Indeed, it has become so common for lawmakers to add new exceptions that we barely take notice. SB 63 — Senator Danny Carroll’s ill-conceived and poorly drafted bill amending the open records law — died in the 2022 session but contained a sweeping exception for “public records containing personally identifiable information of a public officer or his or her immediate family member if that officer has notified the public agency responsible for those records that he or she does not want the information to be made public.”

The list of exceptions to the open records law has expanded from 14 to 18 in the period from 2018 to 2022. But for the opposition of the press and the public, there would be even more.

The 2022 legislative session witnessed the enactment of two new open meetings exceptions aimed at facilitating greater secrecy in local government procurement and performance evaluations of city managers. If and how these exceptions will be used, and perhaps abused, remains to be seen.

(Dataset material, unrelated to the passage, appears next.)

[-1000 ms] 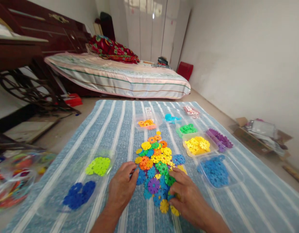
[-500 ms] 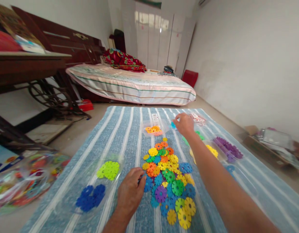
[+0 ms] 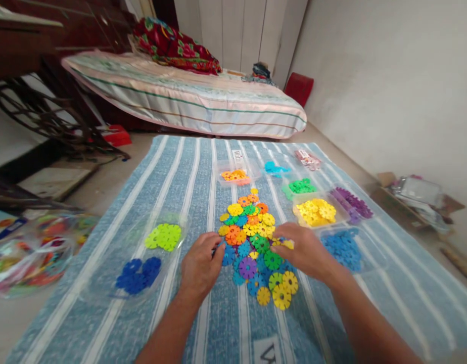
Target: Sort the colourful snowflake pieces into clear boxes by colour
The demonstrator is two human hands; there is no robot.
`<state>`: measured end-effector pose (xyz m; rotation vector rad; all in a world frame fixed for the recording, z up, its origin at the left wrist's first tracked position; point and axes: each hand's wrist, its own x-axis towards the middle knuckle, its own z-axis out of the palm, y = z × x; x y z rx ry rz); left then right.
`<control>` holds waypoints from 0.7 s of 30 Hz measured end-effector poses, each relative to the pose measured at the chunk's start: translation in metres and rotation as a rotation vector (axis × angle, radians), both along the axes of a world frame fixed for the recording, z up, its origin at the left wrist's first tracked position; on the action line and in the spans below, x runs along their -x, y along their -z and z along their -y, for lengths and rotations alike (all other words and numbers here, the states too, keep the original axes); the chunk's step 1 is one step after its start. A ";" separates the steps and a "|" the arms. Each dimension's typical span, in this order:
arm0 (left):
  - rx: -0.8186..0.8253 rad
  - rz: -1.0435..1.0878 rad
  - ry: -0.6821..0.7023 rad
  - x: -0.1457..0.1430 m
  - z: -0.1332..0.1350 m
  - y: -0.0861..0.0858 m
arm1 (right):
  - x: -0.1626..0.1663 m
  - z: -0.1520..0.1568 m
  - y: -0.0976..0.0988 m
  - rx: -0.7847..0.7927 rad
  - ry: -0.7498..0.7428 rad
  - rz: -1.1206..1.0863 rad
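Observation:
A heap of notched, flower-shaped plastic discs [image 3: 247,267] in mixed colours lies on the striped cloth between my hands. My left hand [image 3: 203,260] is at the heap's left edge, fingers curled and thumb close to them by a blue disc [image 3: 228,256]; whatever is between the fingertips is too small to make out. Over the right side of the heap, my right hand [image 3: 304,250] has thumb and fingers apart above yellow and blue discs, which it partly hides. To its right are clear trays of blue discs [image 3: 342,248] and yellow discs [image 3: 316,212].
Farther back are green discs [image 3: 301,186], purple discs [image 3: 351,202], light-blue discs [image 3: 274,168] and orange discs [image 3: 235,175]. On the left, a clear tray holds lime discs [image 3: 164,236] and dark-blue discs [image 3: 138,274]. A bed [image 3: 203,103] stands beyond the table.
My right hand has come back from the light-blue discs at the far side to the heap's right edge. My left hand stays beside the heap. The view has tilted down.

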<state>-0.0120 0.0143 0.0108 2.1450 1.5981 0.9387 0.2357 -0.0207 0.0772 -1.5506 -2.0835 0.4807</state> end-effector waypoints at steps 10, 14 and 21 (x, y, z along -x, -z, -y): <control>-0.014 0.004 -0.002 0.000 -0.001 -0.001 | 0.003 0.070 0.029 0.054 -0.065 0.211; -0.017 0.005 0.002 0.000 -0.002 0.000 | 0.001 0.076 0.035 0.056 -0.034 0.197; -0.020 -0.008 -0.006 0.000 -0.003 0.000 | -0.007 0.083 0.040 -0.032 0.087 0.213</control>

Shadows of 2021 legislation 

With the exception of the newly enacted anti-SLAPP law, it is likely these new laws will adversely impact existing rights of public access. 

Certainly, those laws enacted in 2021 have had adverse lingering effects. 

Consider, for example, the new residency requirement for users of the Kentucky open records laws that prevented a University of California Santa Barbara student researcher from accessing Kentucky data for nationwide analysis. Or consider the impediments encountered by Colorado residents in accessing investigative records into their son’s death in the custody of the Richmond Police Department. Finally, consider the imaginative misapplication of the residency requirement to require Kentucky requesters to produce proof of residency or conduct onsite inspection of public records.

Who could not foresee the problems with a new exception to the open records law for “photographs or videos that depict the death, killing, rape, or sexual assault of a person?” The Kentucky Open Government Coalition identified several — focusing on surveillance and bystander videos of the murders/deaths of George Floyd, David McAtee, Ahmaud Arbery, and even Jeffrey Epstein — but our arguments fell on deaf ears. The Coalition could not have imagined, one year later, the increasing number of jail surveillance videos of inmate deaths that are publicly inaccessible thanks to the ostensibly harmless new exception.

And finally, who could have imagined a more cynical and self-serving 2021 enactment than the law exempting the Legislative Research Commission and the General Assembly from the open records law, establishing a separate mechanism for accessing the absurdly narrow subset of records lawmakers deem “public,” and precluding judicial review of denial of legislative records requests.

Without exception, these provisions — and others enacted in 2021 — have had devastating consequences for the public’s right to know.

Expect 2022’s new laws — excluding the newly enacted anti-SLAPP law — to have the same adverse consequences.